● EXERCISE
Using the entries that follow, transcribe only the lines from the line with "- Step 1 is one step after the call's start" to the line with "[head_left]", both included, exactly as they stand and without pictures.

● EXTRACTED DATA
==================================================
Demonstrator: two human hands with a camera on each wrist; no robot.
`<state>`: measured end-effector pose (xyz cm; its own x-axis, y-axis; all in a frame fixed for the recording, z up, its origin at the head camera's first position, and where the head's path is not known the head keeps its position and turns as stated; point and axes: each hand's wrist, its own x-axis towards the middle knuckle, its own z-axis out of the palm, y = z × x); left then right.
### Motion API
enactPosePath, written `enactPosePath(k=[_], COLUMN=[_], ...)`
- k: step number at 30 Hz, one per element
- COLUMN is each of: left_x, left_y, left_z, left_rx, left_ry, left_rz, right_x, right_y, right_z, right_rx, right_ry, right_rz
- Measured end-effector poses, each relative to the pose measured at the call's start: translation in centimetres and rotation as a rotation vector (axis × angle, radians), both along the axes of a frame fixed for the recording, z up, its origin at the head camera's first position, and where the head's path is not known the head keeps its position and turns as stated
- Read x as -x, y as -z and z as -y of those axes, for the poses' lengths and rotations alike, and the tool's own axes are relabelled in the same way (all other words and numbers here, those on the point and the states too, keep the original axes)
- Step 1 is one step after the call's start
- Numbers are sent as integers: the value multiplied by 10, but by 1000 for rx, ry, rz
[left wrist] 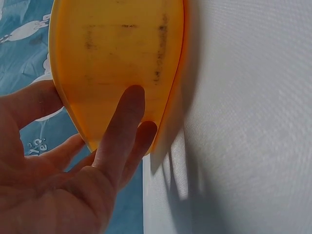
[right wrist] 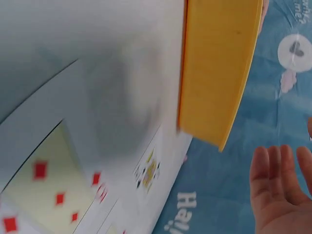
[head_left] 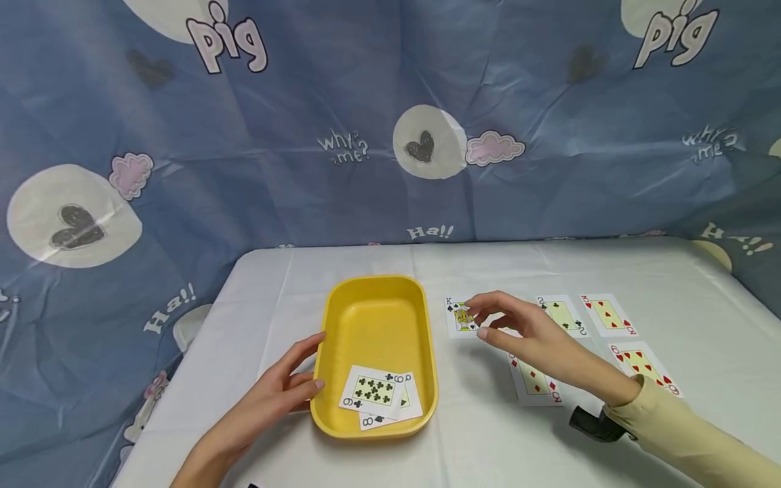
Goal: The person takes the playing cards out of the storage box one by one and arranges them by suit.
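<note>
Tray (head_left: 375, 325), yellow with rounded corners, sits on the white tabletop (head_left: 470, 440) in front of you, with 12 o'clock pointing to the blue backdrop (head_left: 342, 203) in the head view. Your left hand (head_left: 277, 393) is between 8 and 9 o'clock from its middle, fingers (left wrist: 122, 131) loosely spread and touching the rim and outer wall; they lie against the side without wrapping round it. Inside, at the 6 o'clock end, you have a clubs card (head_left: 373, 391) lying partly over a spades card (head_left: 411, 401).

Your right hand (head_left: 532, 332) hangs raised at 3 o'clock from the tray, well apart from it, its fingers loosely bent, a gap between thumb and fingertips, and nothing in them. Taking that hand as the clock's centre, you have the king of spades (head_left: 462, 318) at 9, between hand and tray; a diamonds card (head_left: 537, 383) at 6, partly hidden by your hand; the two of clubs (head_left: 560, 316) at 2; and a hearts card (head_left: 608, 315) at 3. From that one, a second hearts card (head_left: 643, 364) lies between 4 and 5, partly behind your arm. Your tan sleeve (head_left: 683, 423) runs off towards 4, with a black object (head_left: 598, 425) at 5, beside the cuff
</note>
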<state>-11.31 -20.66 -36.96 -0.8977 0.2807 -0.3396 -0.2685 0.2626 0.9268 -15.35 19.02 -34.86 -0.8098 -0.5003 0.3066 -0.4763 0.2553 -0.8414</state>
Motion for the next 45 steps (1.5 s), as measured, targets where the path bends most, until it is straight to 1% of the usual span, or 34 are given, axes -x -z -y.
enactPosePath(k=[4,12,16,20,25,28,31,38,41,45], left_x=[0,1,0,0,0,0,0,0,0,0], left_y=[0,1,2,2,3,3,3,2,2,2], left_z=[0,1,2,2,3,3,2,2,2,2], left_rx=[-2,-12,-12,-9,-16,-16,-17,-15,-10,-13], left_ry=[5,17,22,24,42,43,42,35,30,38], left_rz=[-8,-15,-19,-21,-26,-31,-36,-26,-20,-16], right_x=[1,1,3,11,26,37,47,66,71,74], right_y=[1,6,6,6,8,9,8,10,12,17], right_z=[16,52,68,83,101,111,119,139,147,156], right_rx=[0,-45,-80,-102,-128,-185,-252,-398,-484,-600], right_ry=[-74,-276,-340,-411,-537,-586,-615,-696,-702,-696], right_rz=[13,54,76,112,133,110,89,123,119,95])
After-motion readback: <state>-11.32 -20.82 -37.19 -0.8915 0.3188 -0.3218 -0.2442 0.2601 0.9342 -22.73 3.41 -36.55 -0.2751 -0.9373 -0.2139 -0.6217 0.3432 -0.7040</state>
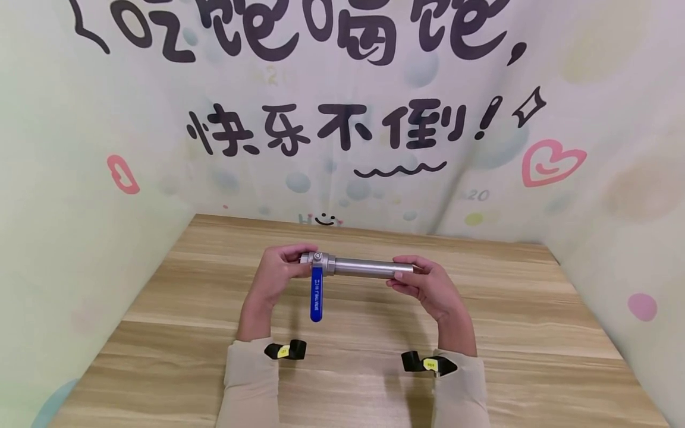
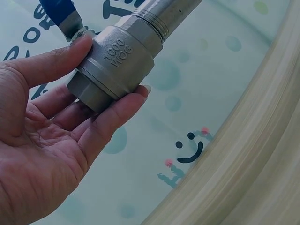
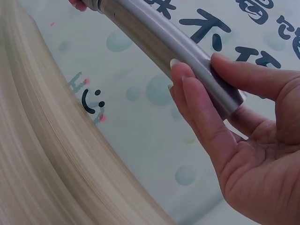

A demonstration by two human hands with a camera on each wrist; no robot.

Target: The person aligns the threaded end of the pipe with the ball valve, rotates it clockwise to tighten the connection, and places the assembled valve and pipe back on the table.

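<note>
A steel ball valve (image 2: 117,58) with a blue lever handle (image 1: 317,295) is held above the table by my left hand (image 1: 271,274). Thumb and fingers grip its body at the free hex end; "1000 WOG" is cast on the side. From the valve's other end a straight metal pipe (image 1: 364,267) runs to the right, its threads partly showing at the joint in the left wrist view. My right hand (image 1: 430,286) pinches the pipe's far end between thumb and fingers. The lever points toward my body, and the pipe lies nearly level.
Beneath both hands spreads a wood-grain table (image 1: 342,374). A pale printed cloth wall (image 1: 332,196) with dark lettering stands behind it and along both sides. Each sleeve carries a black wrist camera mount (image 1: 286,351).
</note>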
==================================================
● ANSWER SECTION
- Step 1 is one step after the call's start
- Numbers are sent as integers: the value multiplied by 10, but by 1000 for rx, ry, rz
[left wrist] 
[right wrist] 
[head_left] 

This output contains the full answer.